Ron Posted - Oct 17 2014 : 8:00:34 PM
Sure no problem. Just catching up on paperwork here.
farmlife Posted - Oct 17 2014 : 7:59:07 PM
Do you have a second, Ron. If I email you some cow links would you give me your opinion?
Originally posted by Ron

Lol, well a Bull needs loved too! Even if they only work once a Year! I do miss my bull being here. The old lug. They definitely are a hand full compared to the cows.

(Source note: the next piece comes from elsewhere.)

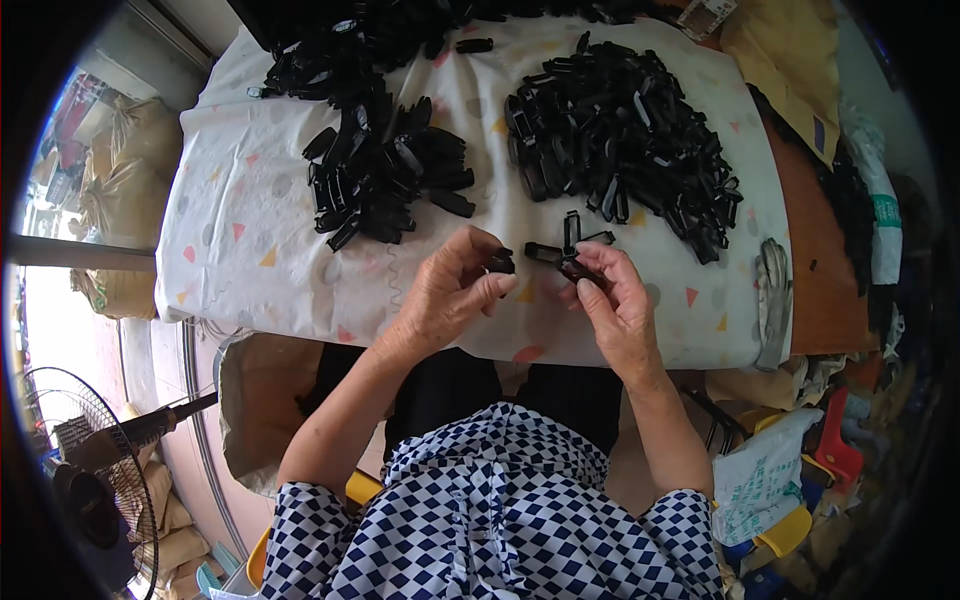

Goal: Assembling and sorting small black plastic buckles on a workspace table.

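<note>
My left hand (440, 295) is closed, thumb and fingers pinching a small black plastic piece (500, 262) just above the near part of the table. To its right, the fingers of my right hand (622, 310) close on another elongated black piece (575, 270), partly hidden by the fingertips. Beside those fingertips lie a few loose black pieces, among them an upright narrow frame-shaped one (572, 228) and one lying sideways (543, 252). Whether these touch the held piece I cannot tell. The two hands are apart, with a gap between the pieces they hold.
A pile of black pieces (385, 165) lies ahead on the left, joining a heap (330, 50) at the far edge. Another large pile (630, 130) spreads on the right. A patterned white cloth (250, 200) covers the table. Gloves (772, 300) lie at its right edge; a fan (100, 460) stands lower left.
</note>
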Tool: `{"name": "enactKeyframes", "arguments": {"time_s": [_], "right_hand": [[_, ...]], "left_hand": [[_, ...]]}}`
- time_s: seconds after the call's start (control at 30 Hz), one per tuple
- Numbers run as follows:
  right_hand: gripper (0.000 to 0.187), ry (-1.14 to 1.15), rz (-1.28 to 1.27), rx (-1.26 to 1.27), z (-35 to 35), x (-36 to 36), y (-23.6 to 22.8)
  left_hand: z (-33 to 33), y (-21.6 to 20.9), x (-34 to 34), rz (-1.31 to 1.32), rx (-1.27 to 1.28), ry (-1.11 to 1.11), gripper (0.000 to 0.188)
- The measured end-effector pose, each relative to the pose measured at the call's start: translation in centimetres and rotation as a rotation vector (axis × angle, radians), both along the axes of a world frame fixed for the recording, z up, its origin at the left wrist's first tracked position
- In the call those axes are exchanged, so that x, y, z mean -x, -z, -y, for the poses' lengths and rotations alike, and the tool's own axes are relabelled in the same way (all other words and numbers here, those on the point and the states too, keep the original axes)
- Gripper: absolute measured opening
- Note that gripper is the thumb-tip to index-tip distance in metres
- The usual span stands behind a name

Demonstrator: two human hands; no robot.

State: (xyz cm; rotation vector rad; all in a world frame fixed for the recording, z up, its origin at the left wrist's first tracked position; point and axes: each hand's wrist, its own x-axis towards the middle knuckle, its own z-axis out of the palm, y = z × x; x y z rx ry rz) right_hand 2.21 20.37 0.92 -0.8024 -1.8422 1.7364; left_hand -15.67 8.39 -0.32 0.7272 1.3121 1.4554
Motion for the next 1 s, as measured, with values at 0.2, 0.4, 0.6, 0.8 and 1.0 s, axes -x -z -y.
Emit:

Ron Posted - Oct 17 2014 : 7:53:32 PM
Lol, well a Bull needs loved too! Even if they only work once a Year! I do miss my bull being here. The old lug. They definitely are a hand full compared to the cows.
farmlife Posted - Oct 17 2014 : 7:41:10 PM
Always presenting the male point of view, Ron. Way to keep all of us remembering the male's very important role in this process.
Originally posted by Ron

Well it has been a rough week with the mud and not feeling well and all. I am sure being it is Mary Janes a Bull that Hecwill totally understand the situation and be very forgiving!

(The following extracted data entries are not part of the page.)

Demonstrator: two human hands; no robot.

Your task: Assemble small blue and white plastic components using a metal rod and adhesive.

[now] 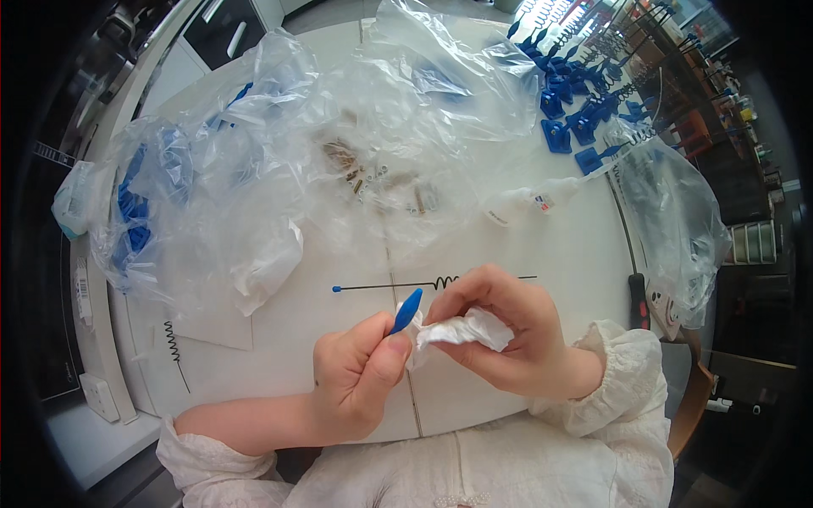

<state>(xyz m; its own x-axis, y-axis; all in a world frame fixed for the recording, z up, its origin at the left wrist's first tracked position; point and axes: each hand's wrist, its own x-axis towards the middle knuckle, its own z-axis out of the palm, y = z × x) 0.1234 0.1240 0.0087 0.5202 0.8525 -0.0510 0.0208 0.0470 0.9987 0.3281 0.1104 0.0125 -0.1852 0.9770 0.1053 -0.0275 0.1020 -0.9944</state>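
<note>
A blue tapered plastic piece (pixel 407 310) sticks up from my left hand (pixel 360 372), pinched between thumb and fingers. My right hand (pixel 508 330) is closed around a crumpled white tissue (pixel 470 329), one end of which reaches to the blue piece and my left fingertips. Just beyond both hands lies a thin black rod (pixel 373 287) with a coil in its middle and a small blue tip at its left end. My right hand partly covers that rod. Another coiled black rod (pixel 172 343) rests on the table at the left.
Crumpled clear plastic bags (pixel 254 161) spread over the far and left table, some with blue parts. Small metal parts (pixel 360 178) lie mid-table. Beyond a white squeeze bottle (pixel 512 207), several blue bases with coiled rods (pixel 580 123) crowd the far right. A screwdriver (pixel 637 298) lies at the right edge.
</note>
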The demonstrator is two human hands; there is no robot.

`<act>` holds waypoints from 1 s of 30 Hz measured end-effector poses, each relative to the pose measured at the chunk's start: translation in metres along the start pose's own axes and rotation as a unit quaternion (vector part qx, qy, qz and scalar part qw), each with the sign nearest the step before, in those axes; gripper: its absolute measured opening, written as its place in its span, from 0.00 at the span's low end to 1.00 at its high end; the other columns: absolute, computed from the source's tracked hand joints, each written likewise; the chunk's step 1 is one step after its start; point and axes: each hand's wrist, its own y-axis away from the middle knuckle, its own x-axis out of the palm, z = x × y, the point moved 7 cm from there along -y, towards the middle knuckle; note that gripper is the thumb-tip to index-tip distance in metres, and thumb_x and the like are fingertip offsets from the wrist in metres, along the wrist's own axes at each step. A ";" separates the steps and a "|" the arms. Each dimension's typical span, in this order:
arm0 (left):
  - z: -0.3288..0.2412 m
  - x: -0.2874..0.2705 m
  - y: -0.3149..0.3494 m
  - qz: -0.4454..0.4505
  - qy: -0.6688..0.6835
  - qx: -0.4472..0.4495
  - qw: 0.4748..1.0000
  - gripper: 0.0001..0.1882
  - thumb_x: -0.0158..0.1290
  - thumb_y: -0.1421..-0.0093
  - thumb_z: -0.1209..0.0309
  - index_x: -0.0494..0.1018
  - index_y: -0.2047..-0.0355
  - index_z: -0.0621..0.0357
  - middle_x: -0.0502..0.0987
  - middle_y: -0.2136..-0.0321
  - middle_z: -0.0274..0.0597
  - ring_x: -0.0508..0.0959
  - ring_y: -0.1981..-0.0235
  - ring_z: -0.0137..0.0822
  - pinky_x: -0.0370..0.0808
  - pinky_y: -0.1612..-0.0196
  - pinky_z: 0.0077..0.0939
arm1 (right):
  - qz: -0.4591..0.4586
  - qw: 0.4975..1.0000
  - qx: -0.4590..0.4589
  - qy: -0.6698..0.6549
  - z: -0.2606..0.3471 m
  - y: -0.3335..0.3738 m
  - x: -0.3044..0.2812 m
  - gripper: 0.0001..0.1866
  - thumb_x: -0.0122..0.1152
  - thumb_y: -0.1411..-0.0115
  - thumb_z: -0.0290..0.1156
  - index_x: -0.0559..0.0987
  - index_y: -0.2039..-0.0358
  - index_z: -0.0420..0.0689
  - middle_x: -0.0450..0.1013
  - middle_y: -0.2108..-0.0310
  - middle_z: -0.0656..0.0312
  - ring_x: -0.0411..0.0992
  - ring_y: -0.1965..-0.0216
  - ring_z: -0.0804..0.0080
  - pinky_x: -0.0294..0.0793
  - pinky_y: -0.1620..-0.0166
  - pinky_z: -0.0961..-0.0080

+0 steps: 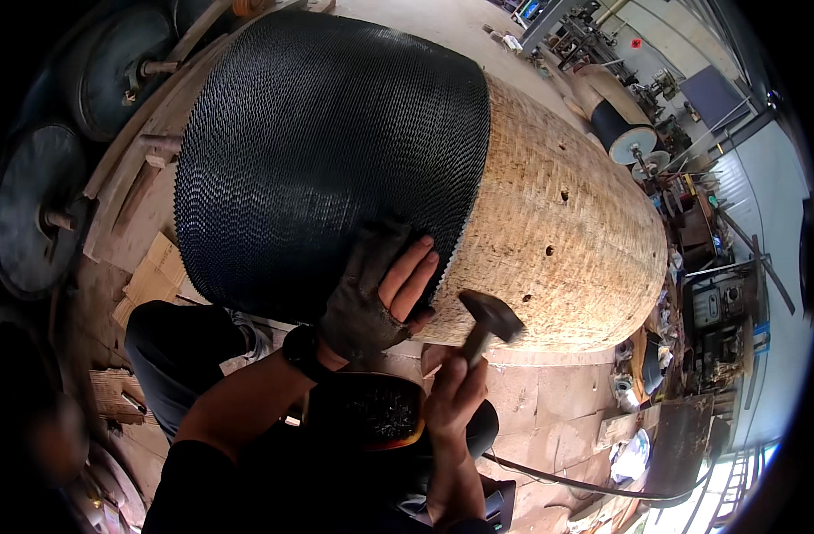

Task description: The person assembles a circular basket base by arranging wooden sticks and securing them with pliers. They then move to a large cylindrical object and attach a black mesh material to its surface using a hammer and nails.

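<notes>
A large drum (558,214) of rough light wood lies before me. Its left part is wrapped in a black covering (327,151) with rows of small teeth and a jagged edge. My left hand (376,303) lies on the covering beside that edge, in a dark glove that leaves some fingers bare. Its fingers are stretched out, the thumb apart from them; anything under the fingertips is hidden. Below and to the right, my right hand (456,396) is bare and wrapped round the handle of a hammer (490,319). The hammer's head is raised near the drum's lower side.
Between my legs sits a dark container (380,409) of small metal pieces, seemingly nails. Grey round-ended drums (40,209) with shafts stand at the left. Cardboard (153,280) lies on the floor. Another part-covered drum (616,111) and cluttered machinery (718,307) stand at the right.
</notes>
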 end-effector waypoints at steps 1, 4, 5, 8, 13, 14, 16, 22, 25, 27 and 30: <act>0.000 0.000 0.000 -0.006 0.001 -0.005 1.000 0.40 0.64 0.52 0.54 0.68 0.41 0.64 0.66 0.38 0.51 0.66 0.37 0.57 0.63 0.36 0.64 | -0.054 0.997 -0.027 -0.045 0.001 0.006 -0.005 0.13 0.50 0.31 0.35 0.71 0.63 0.35 0.70 0.80 0.51 0.71 0.81 0.61 0.69 0.75 0.64; -0.001 0.000 0.002 -0.017 0.004 -0.010 1.000 0.41 0.65 0.53 0.56 0.69 0.41 0.63 0.65 0.37 0.50 0.65 0.36 0.54 0.62 0.34 0.62 | -0.027 0.998 -0.053 0.035 0.006 0.001 0.002 0.13 0.50 0.30 0.34 0.70 0.61 0.34 0.72 0.79 0.53 0.71 0.80 0.65 0.69 0.75 0.65; 0.000 0.000 0.002 -0.022 0.004 -0.005 1.000 0.39 0.63 0.51 0.54 0.69 0.42 0.64 0.66 0.38 0.51 0.65 0.36 0.57 0.62 0.36 0.64 | 0.027 0.984 -0.059 0.163 -0.002 -0.005 0.012 0.13 0.50 0.30 0.34 0.70 0.60 0.34 0.72 0.80 0.54 0.71 0.80 0.68 0.69 0.75 0.66; 0.001 -0.003 0.000 -0.021 0.003 0.003 1.000 0.38 0.62 0.49 0.53 0.69 0.43 0.65 0.67 0.38 0.51 0.66 0.38 0.58 0.63 0.37 0.65 | -0.005 0.999 -0.021 0.031 -0.005 -0.004 0.009 0.13 0.52 0.30 0.33 0.70 0.57 0.34 0.73 0.78 0.47 0.73 0.79 0.54 0.70 0.74 0.61; -0.005 0.000 0.001 -0.007 0.019 -0.004 1.000 0.37 0.62 0.48 0.53 0.70 0.43 0.65 0.67 0.38 0.51 0.67 0.39 0.58 0.63 0.37 0.65 | -0.017 0.989 -0.056 0.136 0.000 -0.007 0.010 0.18 0.45 0.26 0.41 0.70 0.63 0.37 0.70 0.80 0.61 0.67 0.79 0.74 0.63 0.76 0.72; -0.003 -0.002 0.002 -0.014 0.010 -0.006 1.000 0.36 0.61 0.47 0.53 0.70 0.43 0.64 0.67 0.38 0.51 0.67 0.39 0.58 0.63 0.37 0.65 | 0.020 0.999 0.004 0.050 -0.004 -0.011 0.012 0.18 0.45 0.26 0.43 0.70 0.64 0.40 0.68 0.81 0.63 0.66 0.81 0.76 0.62 0.78 0.74; 0.001 -0.003 0.002 -0.019 0.001 -0.003 1.000 0.36 0.60 0.46 0.52 0.70 0.43 0.64 0.68 0.39 0.50 0.67 0.38 0.58 0.63 0.38 0.65 | 0.060 0.962 0.169 -0.205 -0.014 -0.010 0.016 0.20 0.45 0.27 0.49 0.68 0.67 0.45 0.60 0.84 0.69 0.59 0.86 0.79 0.59 0.82 0.78; -0.002 0.001 0.004 -0.020 -0.010 0.002 1.000 0.36 0.56 0.42 0.50 0.68 0.41 0.64 0.67 0.38 0.50 0.67 0.38 0.57 0.62 0.37 0.64 | 0.156 0.911 0.227 -0.306 -0.009 -0.003 0.032 0.22 0.43 0.27 0.52 0.67 0.68 0.46 0.58 0.83 0.68 0.57 0.88 0.79 0.59 0.84 0.79; -0.001 -0.001 0.001 -0.014 -0.014 0.003 1.000 0.35 0.54 0.39 0.49 0.68 0.41 0.63 0.67 0.38 0.50 0.66 0.37 0.57 0.62 0.37 0.64 | 0.134 0.901 0.230 -0.342 -0.015 -0.007 0.027 0.23 0.43 0.28 0.54 0.65 0.71 0.48 0.58 0.83 0.68 0.56 0.88 0.79 0.59 0.85 0.78; -0.002 0.002 0.002 -0.012 0.009 -0.004 1.000 0.34 0.53 0.38 0.49 0.67 0.41 0.63 0.66 0.37 0.50 0.66 0.37 0.57 0.62 0.37 0.63 | 0.145 0.912 0.229 -0.309 -0.013 -0.001 0.034 0.22 0.44 0.27 0.52 0.66 0.70 0.48 0.58 0.83 0.68 0.56 0.88 0.79 0.58 0.86 0.79; 0.001 0.001 0.004 -0.027 -0.005 0.000 1.000 0.35 0.53 0.39 0.49 0.67 0.41 0.63 0.66 0.37 0.50 0.65 0.37 0.57 0.62 0.36 0.64 | 0.133 0.939 0.199 -0.249 -0.003 -0.003 0.028 0.20 0.43 0.26 0.48 0.68 0.66 0.44 0.61 0.82 0.68 0.58 0.86 0.81 0.57 0.83 0.80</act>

Ron Posted - Oct 17 2014 : 7:02:16 PM
Well it has been a rough week with the mud and not feeling well and all. I am sure being it is Mary Janes a Bull that Hecwill totally understand the situation and be very forgiving!
NellieBelle Posted - Oct 17 2014 : 6:58:51 PM
Absolutely, how short sighted of me.
Ron Posted - Oct 17 2014 : 6:51:32 PM
Well let's not forget to give the Bull a big thank you also! :)
NellieBelle Posted - Oct 17 2014 : 09:19:07 AM
So thankful MaryJane and you are so close Charlene. Everything will work out, you'll see. You will be one happy milking family in time. You've got a lot of folks who are sending their well wishes and are backing you from afar, but it's so nice MaryJane is able to help. It's all looking good and I hope Clover's access heals up quickly. Sending happy and positive thoughts your way dear lady.
farmlife Posted - Oct 17 2014 : 08:59:37 AM
It sounds like you are keeping a good sense of humor about it. What a great thing to get to use one of MaryJane's bulls! It seems like the perfect solution since Clover is not following AI protocol and a bull wouldn't mind one bit. What fun for you and MaryJane both to wait for the new baby as well. Oh, that's even more exciting than AI. It's more like matchmaking. Too fun!

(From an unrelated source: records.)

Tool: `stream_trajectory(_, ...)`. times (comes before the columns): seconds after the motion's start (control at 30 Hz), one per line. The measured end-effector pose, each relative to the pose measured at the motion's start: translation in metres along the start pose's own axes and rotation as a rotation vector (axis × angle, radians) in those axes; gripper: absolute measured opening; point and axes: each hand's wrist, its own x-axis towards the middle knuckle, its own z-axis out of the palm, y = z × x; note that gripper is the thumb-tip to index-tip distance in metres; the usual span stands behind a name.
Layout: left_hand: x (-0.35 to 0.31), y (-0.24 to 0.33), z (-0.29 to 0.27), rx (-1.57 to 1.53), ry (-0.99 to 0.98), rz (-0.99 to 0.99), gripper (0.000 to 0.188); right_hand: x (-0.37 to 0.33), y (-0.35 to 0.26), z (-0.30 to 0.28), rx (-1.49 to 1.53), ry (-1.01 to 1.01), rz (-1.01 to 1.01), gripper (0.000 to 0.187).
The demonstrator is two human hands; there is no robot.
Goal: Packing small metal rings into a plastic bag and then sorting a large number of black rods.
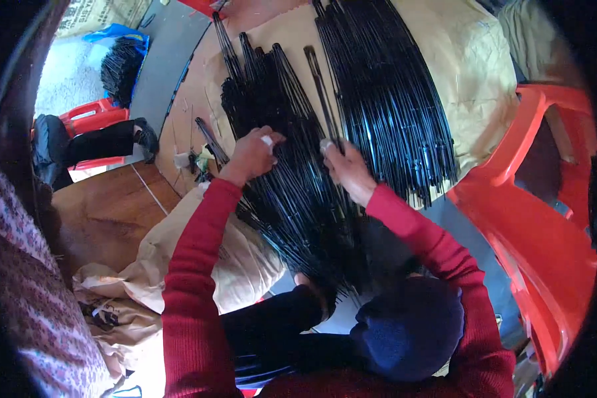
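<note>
A pile of thin black metal rods (pixel 292 192), which look like umbrella ribs, slopes from the table down toward my lap. Over its left side, my left hand (pixel 255 154) has its fingers curled in, with a white wrap on one finger. Whatever lies inside those fingers is hidden. My right hand (pixel 348 171), its thumb also wrapped, pinches a narrow bundle of black rods (pixel 322 89) along the pile's right edge. This bundle runs away from me to a looped far end. To its right lies a wider, neatly lined-up batch of black rods (pixel 391 99).
Brown paper (pixel 474 73) covers much of the round table. A red plastic chair (pixel 524 212) stands close on the right. Tan sacking (pixel 159 245) bulges at left. Another person's dark-clad leg (pixel 103 142) shows at far left. Dark blue rounded cloth (pixel 411 325) sits near my right arm.
</note>
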Motion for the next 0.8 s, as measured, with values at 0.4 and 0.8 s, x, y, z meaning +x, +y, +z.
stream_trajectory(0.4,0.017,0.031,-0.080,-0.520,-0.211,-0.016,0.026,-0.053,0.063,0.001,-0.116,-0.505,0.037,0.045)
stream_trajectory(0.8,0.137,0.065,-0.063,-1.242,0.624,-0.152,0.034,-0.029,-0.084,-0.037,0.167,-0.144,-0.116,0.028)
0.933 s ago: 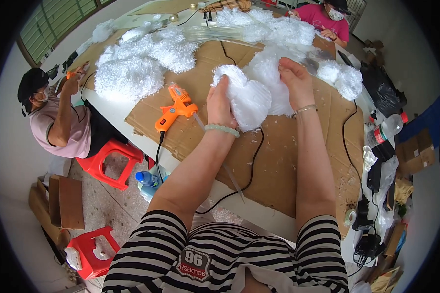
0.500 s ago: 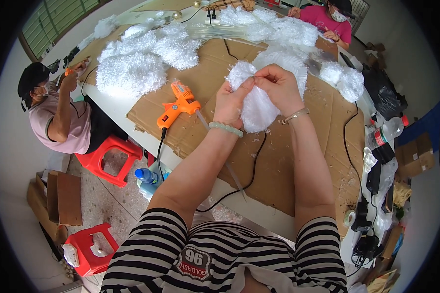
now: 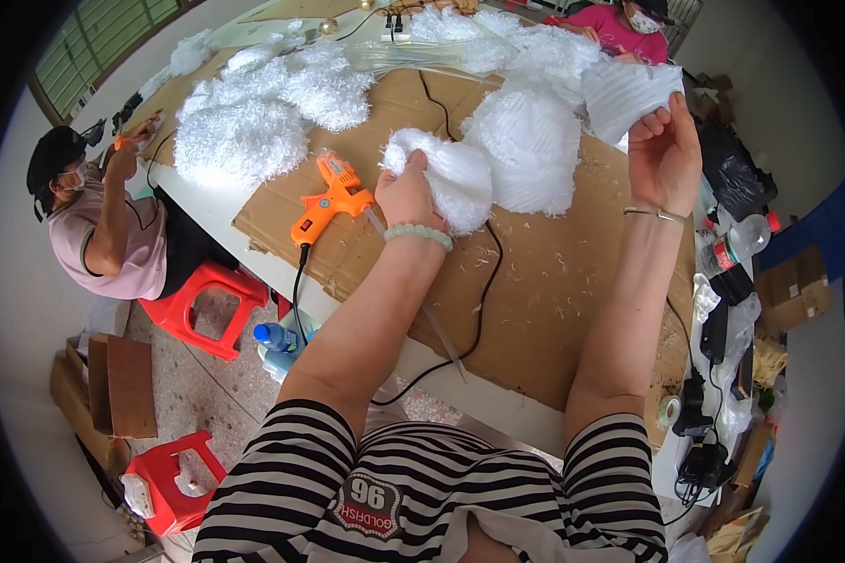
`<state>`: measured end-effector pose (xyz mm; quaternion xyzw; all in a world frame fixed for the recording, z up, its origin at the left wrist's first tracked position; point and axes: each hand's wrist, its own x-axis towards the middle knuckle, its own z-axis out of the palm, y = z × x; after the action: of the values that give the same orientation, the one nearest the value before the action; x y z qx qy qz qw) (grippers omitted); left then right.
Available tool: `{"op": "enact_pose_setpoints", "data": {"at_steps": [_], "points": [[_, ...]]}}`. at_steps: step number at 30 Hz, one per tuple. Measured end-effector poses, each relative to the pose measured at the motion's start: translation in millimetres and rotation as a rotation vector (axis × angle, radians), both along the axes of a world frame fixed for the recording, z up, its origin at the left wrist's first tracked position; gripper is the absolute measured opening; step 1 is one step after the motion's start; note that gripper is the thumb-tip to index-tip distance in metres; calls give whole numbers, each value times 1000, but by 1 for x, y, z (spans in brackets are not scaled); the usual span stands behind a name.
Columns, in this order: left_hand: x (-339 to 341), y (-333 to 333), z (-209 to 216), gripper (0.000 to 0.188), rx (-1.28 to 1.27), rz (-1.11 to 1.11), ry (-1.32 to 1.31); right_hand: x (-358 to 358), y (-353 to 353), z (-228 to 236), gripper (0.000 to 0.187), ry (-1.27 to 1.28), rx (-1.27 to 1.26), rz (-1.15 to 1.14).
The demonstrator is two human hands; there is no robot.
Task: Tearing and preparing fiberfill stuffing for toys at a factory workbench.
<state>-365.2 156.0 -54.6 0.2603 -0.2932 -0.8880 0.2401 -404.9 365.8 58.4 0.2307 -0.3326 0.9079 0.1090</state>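
Observation:
My left hand [image 3: 409,195] is closed on a soft white fluffy fabric piece [image 3: 462,180], folded and bunched over the cardboard. Up to the right, my right hand [image 3: 665,155] pinches the edge of a flat white ribbed fabric piece [image 3: 629,94] and holds it raised. Between the two hands lies a white pile of ribbed, fuzzy-edged fabric [image 3: 526,150]. Left of my left hand, an orange hot glue gun [image 3: 330,202] rests on the cardboard, a clear glue stick [image 3: 441,342] extending from its rear, partly behind my forearm.
Brown cardboard [image 3: 535,310] strewn with white scraps covers the table. Fluffy white heaps [image 3: 244,141] lie at the far left. A black cord [image 3: 486,310] crosses the cardboard. A plastic bottle [image 3: 744,242] lies at the right edge. Two co-workers sit across the table; a red stool [image 3: 174,483] stands lower left.
My hands have moved apart. The left keeps the fluffy piece and has shifted slightly left; the right has let go of it, reached up and right, and taken hold of a ribbed piece.

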Motion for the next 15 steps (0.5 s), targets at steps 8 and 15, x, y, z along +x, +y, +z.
{"op": "enact_pose_setpoints", "data": {"at_steps": [8,15], "points": [[-1,8,-4,19,-16,-124,90,-43,-27,-69,16,-454,423,-246],[-3,11,-5,20,-8,-151,112,-21,-21,-32,19,-288,512,-501]]}}
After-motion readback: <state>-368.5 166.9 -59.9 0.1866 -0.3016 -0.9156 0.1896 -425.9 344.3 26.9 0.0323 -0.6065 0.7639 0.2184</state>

The main thing is to get Clover healed up and tested so she is ready for her date. She is so lucky to have a home where everyone is so attentive to her needs. I bet you will have milk before you know it!

Originally posted by CloversMum

Oh my, yes it is confusing and a bit amusing! Here we try to overrule nature and Clover just continues to do what she was born to do as a cow! :-)

And, here is a big thank you to MaryJane! She talked with me yesterday after a very long day for herself and helped me sort things out. I am fairly confident now that Clover is not pregnant via AI and did, indeed, go into heat yesterday. She is not moo-ing today and carrying on like she was. I do have a call into the WSU vets as I noticed yesterday that Clover has a small abscess from one of the vaccines given. She was very sensitive of this lump (we've noticed it for a while and the vets saw it a few weeks ago); but, yesterday afternoon it started draining. I cleaned it out with iodine (wearing gloves!) but will wait to hear back from the vets today. So, that must get healed up. I will also have her tested for TB. Then, later on the plan is to have her visit MaryJane's farm with one of her bulls. So very grateful for MaryJane's encouragement, advice, and wisdom. Thank you, MaryJane.

Clover will be bred some day! And we will laugh and enjoy a calf some day! And I will enjoy her cream in my coffee some day!